[Start of Attachment]

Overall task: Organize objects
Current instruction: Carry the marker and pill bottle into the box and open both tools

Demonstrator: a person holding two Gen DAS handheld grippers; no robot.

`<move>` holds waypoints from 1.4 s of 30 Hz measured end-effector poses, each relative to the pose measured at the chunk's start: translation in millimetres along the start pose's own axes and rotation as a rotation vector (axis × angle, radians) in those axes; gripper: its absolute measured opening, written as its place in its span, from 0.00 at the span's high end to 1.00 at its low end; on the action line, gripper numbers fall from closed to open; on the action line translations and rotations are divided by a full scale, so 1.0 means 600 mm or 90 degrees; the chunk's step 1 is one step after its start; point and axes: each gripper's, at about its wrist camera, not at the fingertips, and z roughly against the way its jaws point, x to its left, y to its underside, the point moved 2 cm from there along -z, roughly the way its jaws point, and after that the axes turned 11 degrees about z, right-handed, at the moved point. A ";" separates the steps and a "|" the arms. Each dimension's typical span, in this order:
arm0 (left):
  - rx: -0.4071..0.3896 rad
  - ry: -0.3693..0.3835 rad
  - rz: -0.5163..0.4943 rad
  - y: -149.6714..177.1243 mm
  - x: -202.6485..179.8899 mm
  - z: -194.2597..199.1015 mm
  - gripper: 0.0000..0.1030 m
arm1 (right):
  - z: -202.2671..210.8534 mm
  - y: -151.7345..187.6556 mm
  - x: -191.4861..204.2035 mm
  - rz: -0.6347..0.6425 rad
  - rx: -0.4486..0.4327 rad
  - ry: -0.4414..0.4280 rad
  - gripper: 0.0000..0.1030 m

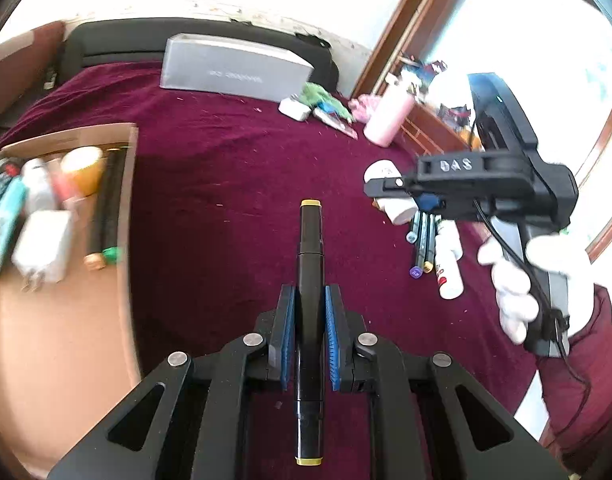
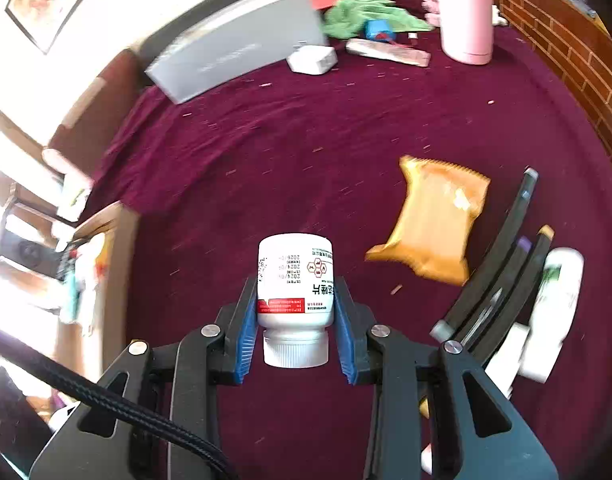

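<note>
My left gripper [image 1: 310,320] is shut on a black marker with yellow ends [image 1: 310,248], which points forward above the maroon cloth [image 1: 234,168]. To its left is an open cardboard box [image 1: 128,208] holding several items, among them markers and a white charger. My right gripper [image 2: 294,304] is shut on a white pill bottle [image 2: 294,276] with a red label band, cap toward the camera. In the left wrist view the right gripper [image 1: 386,190] hovers at the right with that pill bottle [image 1: 400,213], held by a white-gloved hand [image 1: 514,284].
Loose markers [image 1: 422,244] and a white bottle [image 1: 450,268] lie on the cloth below the right gripper. An orange snack packet [image 2: 434,220] lies right of centre. A grey box [image 2: 242,52], a pink tumbler [image 2: 466,12] and a green cloth [image 2: 362,12] sit at the back.
</note>
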 end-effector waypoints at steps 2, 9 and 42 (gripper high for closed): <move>-0.020 -0.005 0.014 0.001 0.017 0.028 0.89 | 0.011 0.006 0.036 0.018 -0.008 -0.026 0.69; -0.104 -0.083 0.084 -0.016 0.136 0.136 0.89 | -0.003 0.006 0.189 0.094 0.004 -0.120 0.69; -0.185 -0.142 0.211 -0.050 0.363 0.236 0.62 | -0.213 0.066 0.491 0.218 0.111 -0.189 0.66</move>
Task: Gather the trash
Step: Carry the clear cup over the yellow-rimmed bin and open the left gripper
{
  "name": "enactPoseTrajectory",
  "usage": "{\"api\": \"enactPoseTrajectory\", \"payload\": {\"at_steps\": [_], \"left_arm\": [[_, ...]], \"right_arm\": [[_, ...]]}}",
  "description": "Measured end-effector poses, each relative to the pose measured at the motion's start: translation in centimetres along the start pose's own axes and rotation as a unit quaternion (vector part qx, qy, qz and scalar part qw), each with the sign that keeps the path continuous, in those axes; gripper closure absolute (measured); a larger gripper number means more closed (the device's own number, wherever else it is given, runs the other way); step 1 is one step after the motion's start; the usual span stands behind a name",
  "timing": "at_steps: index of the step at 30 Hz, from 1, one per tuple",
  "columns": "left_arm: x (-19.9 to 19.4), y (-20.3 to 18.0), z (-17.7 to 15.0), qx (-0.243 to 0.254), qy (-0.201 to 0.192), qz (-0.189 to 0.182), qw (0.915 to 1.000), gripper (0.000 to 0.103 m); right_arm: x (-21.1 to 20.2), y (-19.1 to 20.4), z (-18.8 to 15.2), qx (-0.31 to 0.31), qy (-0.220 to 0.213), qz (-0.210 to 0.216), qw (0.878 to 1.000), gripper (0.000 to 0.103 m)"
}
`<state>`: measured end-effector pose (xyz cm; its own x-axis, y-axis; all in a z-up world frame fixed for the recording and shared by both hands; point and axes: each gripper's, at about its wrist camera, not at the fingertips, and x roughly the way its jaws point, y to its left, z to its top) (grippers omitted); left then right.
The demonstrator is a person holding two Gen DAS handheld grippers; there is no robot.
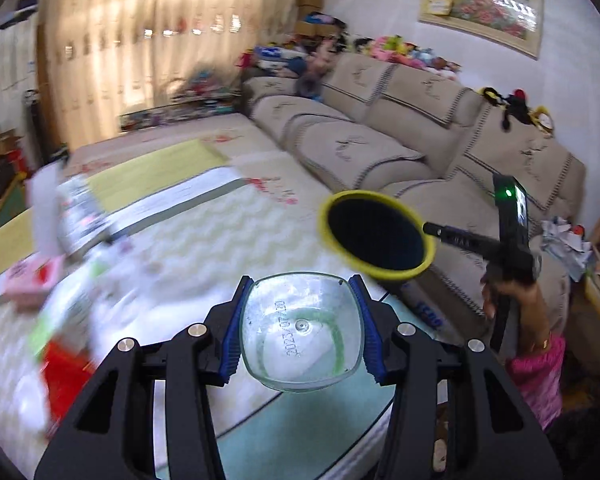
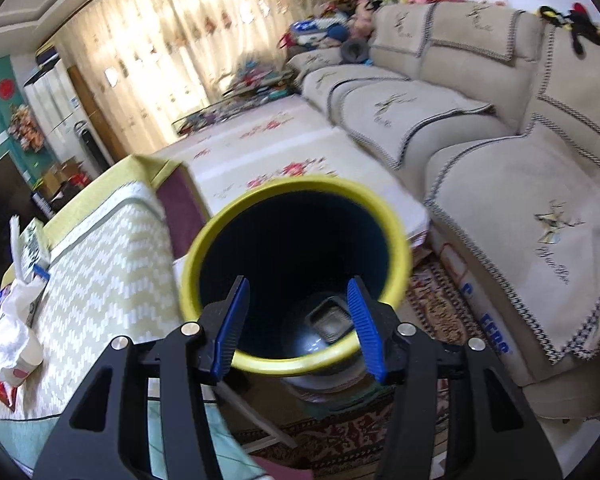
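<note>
Blue ribbed pads of left gripper (image 1: 300,330) pressed on both sides of clear square-bottomed plastic cup (image 1: 300,330), held base toward the camera, above the edge of a quilted cream mattress (image 1: 220,224). Right gripper (image 2: 300,330) closed across the near rim of yellow-rimmed round bin with dark blue inside (image 2: 296,268), one pad inside the wall and one outside, bin carried tilted with its mouth toward the left side. Already lying at the bin's bottom: one small clear tray-like container (image 2: 329,320). Cup not yet in; bin mouth near but apart from it in the left view (image 1: 376,236). Still out on the mattress: crumpled white tissue or wrapper (image 2: 14,320), a pink box (image 1: 32,280), red packaging (image 1: 64,384), all blurred. Judged roughly early to midway: one piece binned, one in hand, several left to gather. Beige sofa (image 1: 400,128) beyond.
</note>
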<state>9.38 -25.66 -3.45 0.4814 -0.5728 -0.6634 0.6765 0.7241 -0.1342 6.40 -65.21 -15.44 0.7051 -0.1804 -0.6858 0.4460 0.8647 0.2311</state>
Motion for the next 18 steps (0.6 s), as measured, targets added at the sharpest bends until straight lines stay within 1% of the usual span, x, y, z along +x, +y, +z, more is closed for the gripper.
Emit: {"api": "enactPoseTrajectory", "payload": {"at_steps": [2,5,8,10,13,14,18], "left_arm": [[2.8,-1.7,1.9,0.012,0.012,-0.025,0.9995,0.055],[7.0,-4.4,4.3,0.033,0.028,-0.043,0.9981,0.055],[11.7,-6.6,6.5,0.051,0.043,-0.045,0.9967,0.055],[15.2,-7.9,7.8,0.051,0.062,-0.05,0.9955,0.055],[19.9,-9.1,8.8,0.05,0.084,-0.051,0.9939,0.055],[22.1,-9.6,9.2,0.049,0.095,-0.051,0.9929,0.055],[27.4,-11.0,9.5,0.049,0.122,-0.043,0.9903,0.055]], "right_arm": [[-0.8,-1.3,0.0,0.007,-0.008,-0.013,1.0,0.053],[-1.7,-3.5,0.0,0.02,-0.018,-0.033,0.999,0.052],[-2.2,-5.9,-0.3,0.038,-0.022,-0.049,0.998,0.052],[-2.2,-7.1,-0.5,0.048,-0.02,-0.053,0.997,0.051],[-1.8,-8.7,-1.0,0.062,-0.014,-0.062,0.996,0.051],[-1.7,-9.3,-1.1,0.066,-0.011,-0.063,0.996,0.051],[-1.1,-11.1,-1.9,0.082,0.003,-0.07,0.994,0.051]]}}
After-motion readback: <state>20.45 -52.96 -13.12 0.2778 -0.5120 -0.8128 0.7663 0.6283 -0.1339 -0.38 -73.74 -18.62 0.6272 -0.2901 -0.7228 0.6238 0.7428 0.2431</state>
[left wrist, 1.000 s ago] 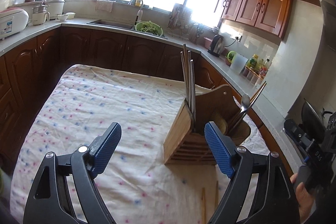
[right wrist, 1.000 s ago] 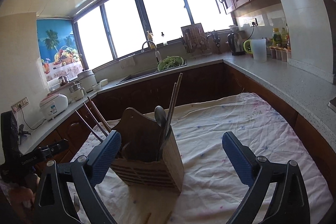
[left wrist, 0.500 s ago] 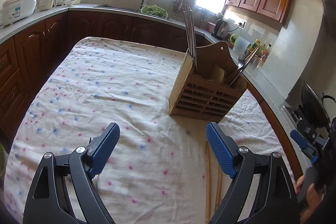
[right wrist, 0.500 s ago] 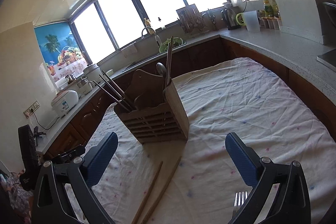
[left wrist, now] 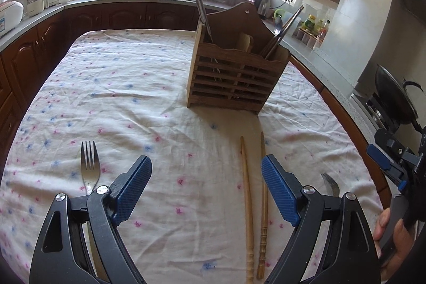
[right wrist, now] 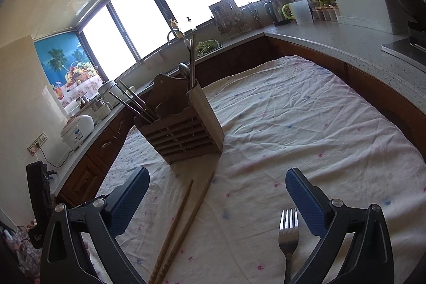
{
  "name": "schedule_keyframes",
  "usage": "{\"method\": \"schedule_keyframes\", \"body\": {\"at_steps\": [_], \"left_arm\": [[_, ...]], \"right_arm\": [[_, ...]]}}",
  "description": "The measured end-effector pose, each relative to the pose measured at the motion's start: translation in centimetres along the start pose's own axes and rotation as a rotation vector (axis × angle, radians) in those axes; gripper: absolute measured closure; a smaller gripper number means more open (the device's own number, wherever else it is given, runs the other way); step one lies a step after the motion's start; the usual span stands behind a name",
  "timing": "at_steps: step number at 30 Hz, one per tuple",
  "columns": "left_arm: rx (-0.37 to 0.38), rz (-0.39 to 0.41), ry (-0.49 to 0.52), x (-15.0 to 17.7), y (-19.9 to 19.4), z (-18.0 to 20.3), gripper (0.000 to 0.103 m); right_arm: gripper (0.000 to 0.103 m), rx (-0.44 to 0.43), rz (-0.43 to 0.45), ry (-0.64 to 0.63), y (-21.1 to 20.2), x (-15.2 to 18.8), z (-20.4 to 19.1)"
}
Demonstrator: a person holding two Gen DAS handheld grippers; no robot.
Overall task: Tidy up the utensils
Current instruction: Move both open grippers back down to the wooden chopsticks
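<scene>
Both grippers wide open & empty above the cloth, utensils loose on table, holder further back.

L gripper [left wrist: 206, 189]: blue pads spread far apart, nothing btwn them; a fork [left wrist: 90, 167] lies on the tablecloth [left wrist: 127, 87] just beside its left finger, tines pointing away, handle running under the finger. Two wooden chopsticks [left wrist: 249, 206] lie side by side near its right finger, tips toward the wooden utensil holder [left wrist: 234, 73]. R gripper [right wrist: 217, 196]: also fully open, holding nothing; second fork [right wrist: 288, 236] on the cloth just inside its right finger, tines away. Same chopstick pair sits nearer its left finger. Holder stands upright mid-table w/ dark chopsticks, metal chopsticks & a spoon [right wrist: 184, 70] sticking out of its compartments. R gripper also visible at right edge of left wrist view, w/ the hand [left wrist: 391, 233] on its handle.
</scene>
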State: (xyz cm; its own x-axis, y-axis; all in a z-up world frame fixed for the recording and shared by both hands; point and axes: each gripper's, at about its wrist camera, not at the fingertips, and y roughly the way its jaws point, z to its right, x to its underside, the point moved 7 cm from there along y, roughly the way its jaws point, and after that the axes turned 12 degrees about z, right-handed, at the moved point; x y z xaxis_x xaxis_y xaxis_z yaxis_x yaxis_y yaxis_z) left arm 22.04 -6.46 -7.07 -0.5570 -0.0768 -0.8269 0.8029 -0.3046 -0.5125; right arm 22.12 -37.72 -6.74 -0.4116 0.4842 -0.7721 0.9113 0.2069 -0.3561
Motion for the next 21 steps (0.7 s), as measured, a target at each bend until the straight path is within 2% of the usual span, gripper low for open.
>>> {"method": "schedule_keyframes", "body": {"at_steps": [3, 5, 8, 10, 15, 17, 20, 21], "left_arm": [[0.015, -0.03, 0.032, 0.3, 1.1, 1.2, 0.017], [0.022, -0.042, 0.058, 0.5, 1.9, 2.0, 0.021], [0.046, -0.084, 0.081, 0.9, 3.5, 3.1, 0.044], [0.059, -0.108, 0.092, 1.1, 4.7, 3.7, 0.05], [0.067, -0.159, 0.135, 1.8, 7.7, 5.3, 0.054], [0.07, -0.191, 0.152, 2.4, 9.0, 5.6, 0.063], [0.057, -0.245, 0.174, 3.6, 10.3, 5.2, 0.083], [0.057, -0.225, 0.184, 3.6, 10.0, 5.1, 0.084]], "right_arm": [[0.0, 0.007, 0.0, 0.005, 0.0, 0.0, 0.4], [0.001, 0.008, -0.004, 0.01, 0.1, 0.2, 0.5], [0.001, 0.005, -0.009, 0.02, 0.3, 0.3, 0.7], [0.006, 0.006, -0.014, 0.022, 0.5, 0.5, 1.0], [0.02, 0.018, -0.043, 0.027, 1.5, 0.9, 1.4], [0.023, 0.022, -0.058, 0.03, 1.9, 1.2, 1.4], [0.027, 0.023, -0.08, 0.024, 2.8, 1.6, 1.3], [0.028, 0.021, -0.088, 0.02, 3.1, 1.8, 1.1]]}}
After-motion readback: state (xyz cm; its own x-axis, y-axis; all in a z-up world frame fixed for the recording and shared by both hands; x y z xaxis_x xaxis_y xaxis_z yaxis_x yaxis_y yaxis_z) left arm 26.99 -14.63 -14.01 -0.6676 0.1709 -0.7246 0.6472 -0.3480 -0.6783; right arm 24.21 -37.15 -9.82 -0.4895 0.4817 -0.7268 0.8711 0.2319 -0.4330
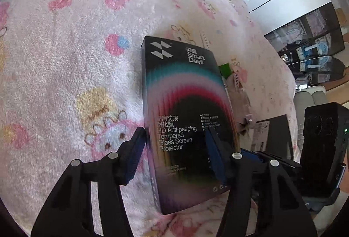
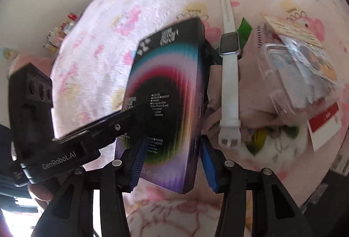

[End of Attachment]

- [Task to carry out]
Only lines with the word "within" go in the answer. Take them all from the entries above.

- [Response area]
Motion for the next 18 steps (0.6 s), as measured, targets added at the sharpest bends until straight lines stay within 1% of the usual span, x, y, z along +x, +y, +z, more is closed for the gripper.
Motion for the next 21 steps (0.7 s), as measured, a target at each bend until the straight path is within 2% of the usual span, gripper low for open.

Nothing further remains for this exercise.